WORK ORDER: Quote the entries below from the line with "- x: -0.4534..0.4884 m" through the line with "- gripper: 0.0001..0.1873", both ends included, and only those lines.

DATA FOR ANALYSIS section start

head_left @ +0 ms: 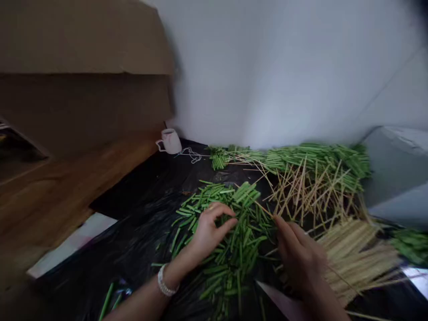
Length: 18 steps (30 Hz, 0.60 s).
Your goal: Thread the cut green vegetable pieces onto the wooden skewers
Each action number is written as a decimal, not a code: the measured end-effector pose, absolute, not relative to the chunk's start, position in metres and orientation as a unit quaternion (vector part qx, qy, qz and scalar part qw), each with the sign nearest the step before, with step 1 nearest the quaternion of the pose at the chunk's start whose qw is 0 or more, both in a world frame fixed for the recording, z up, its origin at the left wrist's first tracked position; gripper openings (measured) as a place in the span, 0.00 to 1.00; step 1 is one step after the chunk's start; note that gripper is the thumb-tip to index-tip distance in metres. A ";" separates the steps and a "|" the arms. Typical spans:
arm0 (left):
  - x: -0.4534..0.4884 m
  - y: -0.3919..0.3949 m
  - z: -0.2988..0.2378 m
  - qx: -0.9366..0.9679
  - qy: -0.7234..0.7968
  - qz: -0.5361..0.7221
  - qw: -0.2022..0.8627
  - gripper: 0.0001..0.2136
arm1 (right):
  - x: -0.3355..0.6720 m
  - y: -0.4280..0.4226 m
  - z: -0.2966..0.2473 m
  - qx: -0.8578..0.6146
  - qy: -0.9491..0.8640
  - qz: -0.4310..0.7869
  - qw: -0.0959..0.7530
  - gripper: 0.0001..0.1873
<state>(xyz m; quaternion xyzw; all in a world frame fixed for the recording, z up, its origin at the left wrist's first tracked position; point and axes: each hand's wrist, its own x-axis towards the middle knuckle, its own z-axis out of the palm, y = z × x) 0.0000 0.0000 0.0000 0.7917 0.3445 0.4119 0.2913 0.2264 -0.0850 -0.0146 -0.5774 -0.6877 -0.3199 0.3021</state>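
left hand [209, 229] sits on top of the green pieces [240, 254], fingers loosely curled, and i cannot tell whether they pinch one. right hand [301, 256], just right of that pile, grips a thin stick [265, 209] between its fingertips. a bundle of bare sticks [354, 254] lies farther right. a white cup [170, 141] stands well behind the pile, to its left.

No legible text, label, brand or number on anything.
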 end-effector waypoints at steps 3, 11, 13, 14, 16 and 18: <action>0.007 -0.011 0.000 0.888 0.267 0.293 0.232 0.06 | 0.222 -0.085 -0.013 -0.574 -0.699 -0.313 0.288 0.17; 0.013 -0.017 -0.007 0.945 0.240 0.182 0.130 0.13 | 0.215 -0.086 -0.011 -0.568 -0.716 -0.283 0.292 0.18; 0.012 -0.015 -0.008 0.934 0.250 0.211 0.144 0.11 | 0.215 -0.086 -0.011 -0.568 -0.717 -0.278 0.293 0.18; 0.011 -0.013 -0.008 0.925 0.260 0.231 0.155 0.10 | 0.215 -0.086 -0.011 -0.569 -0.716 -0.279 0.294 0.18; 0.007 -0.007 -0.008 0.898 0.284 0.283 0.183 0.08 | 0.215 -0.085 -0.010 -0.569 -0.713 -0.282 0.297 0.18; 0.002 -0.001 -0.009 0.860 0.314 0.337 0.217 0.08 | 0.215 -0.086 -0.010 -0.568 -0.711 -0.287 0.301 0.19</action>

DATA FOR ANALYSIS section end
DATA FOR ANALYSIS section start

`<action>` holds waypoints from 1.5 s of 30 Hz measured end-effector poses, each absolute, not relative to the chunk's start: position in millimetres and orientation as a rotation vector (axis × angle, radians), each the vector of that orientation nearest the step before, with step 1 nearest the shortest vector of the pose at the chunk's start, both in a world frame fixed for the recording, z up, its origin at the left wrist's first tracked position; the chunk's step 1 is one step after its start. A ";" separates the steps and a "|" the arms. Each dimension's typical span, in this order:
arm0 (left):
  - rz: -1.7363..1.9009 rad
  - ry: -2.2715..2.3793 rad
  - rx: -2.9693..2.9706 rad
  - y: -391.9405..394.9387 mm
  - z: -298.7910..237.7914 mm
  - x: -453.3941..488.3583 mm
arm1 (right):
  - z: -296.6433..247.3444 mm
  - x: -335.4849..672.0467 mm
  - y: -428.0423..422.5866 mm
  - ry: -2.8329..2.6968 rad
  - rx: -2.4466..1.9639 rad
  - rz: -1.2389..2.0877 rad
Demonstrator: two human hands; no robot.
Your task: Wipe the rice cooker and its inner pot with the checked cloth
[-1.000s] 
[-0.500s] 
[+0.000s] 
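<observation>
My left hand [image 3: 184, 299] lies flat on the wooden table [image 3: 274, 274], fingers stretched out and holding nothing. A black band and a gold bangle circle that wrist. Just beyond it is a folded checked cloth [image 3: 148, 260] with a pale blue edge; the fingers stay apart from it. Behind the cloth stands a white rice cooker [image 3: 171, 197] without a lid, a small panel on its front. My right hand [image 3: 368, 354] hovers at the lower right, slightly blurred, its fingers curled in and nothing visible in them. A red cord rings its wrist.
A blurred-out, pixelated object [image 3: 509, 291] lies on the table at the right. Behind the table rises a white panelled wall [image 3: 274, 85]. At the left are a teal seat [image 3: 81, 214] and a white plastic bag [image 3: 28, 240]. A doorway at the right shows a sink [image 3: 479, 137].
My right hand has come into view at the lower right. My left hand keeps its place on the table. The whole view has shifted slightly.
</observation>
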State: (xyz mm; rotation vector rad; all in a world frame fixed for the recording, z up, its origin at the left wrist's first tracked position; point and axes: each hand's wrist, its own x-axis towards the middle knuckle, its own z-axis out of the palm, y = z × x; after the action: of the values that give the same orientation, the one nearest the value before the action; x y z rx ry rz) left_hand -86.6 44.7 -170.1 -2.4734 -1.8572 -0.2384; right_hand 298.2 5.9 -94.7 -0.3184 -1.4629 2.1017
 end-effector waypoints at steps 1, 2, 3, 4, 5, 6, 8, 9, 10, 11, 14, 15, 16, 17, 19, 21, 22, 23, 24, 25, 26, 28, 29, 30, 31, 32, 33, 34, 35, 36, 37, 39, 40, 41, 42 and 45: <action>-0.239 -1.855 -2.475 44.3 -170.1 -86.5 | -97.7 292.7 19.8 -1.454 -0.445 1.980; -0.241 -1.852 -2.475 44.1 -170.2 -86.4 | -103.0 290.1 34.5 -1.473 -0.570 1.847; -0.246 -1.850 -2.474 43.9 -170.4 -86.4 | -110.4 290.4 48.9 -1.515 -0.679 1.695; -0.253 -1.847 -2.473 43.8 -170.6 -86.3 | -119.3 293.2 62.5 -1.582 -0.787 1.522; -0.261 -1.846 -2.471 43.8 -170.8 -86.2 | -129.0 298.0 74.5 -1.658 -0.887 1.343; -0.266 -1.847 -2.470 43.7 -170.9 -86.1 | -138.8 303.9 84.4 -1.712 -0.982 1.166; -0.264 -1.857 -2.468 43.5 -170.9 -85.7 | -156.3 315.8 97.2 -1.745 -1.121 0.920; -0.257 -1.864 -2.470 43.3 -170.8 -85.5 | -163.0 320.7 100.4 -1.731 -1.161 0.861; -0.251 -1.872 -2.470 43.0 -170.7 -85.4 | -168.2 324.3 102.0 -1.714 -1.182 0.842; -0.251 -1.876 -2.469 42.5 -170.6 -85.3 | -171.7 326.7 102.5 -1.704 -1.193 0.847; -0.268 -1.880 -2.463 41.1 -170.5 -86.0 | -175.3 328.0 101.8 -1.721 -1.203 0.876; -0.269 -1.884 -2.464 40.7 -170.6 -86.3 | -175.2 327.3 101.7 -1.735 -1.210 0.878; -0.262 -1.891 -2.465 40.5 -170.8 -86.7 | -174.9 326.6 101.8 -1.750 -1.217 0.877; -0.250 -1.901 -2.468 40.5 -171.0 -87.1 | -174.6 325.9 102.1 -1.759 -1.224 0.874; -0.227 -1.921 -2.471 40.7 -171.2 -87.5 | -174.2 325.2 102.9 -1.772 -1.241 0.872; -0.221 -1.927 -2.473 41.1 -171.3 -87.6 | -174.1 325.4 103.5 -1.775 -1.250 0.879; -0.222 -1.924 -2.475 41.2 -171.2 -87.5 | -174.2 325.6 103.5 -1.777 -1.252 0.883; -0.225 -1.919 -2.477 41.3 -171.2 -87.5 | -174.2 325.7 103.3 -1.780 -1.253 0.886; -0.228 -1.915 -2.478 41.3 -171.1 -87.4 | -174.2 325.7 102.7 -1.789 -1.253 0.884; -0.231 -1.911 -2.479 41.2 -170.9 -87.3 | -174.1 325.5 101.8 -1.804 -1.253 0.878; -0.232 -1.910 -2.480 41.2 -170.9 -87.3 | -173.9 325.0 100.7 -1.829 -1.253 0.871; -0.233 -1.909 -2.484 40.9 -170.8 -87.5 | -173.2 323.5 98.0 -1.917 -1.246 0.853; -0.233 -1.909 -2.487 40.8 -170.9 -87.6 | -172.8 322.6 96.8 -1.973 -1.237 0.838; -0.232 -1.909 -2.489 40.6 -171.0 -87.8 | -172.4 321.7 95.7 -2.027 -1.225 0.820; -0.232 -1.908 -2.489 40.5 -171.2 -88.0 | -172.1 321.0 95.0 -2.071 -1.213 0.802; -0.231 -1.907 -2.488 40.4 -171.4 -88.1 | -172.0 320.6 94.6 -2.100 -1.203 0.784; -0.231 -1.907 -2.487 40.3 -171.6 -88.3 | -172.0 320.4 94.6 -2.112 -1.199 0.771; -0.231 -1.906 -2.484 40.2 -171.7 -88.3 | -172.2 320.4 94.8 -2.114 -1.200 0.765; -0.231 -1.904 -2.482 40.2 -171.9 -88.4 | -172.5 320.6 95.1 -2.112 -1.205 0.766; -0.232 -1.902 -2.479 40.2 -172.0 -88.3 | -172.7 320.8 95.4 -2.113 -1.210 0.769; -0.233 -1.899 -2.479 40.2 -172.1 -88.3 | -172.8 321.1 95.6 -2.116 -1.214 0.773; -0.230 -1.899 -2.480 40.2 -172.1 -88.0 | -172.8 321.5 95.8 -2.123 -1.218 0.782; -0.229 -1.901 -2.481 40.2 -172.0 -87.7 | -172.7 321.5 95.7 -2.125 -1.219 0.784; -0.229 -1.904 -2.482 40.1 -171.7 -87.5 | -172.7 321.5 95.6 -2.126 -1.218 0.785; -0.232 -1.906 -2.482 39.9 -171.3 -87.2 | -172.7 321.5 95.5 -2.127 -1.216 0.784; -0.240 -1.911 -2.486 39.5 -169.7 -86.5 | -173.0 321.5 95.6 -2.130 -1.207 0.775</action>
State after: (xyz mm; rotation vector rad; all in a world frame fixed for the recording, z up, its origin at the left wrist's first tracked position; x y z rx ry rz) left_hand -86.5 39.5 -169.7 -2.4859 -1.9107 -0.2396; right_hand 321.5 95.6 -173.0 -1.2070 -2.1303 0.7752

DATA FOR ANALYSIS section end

RESULT OF THE EXERCISE:
  - x: -0.4534..0.4884 m
  - y: -0.3919..0.3949 m
  - z: -0.2988..0.2378 m
  - qx: -0.9366..0.9679
  - qy: -0.7234..0.7968
  - qz: -0.5361..0.7221
  - qw: -0.2022..0.8627
  - gripper: 0.0001..0.2136
arm1 (right):
  - x: -0.3355..0.6720 m
  - y: -0.4280..0.4226 m
  - z: -0.2966..0.2473 m
  - qx: -0.8578..0.6146
  - qy: -0.9491..0.8640
  - qz: -0.4310..0.7869
  - qw: -0.0959..0.7530
  - gripper: 0.0001..0.1873

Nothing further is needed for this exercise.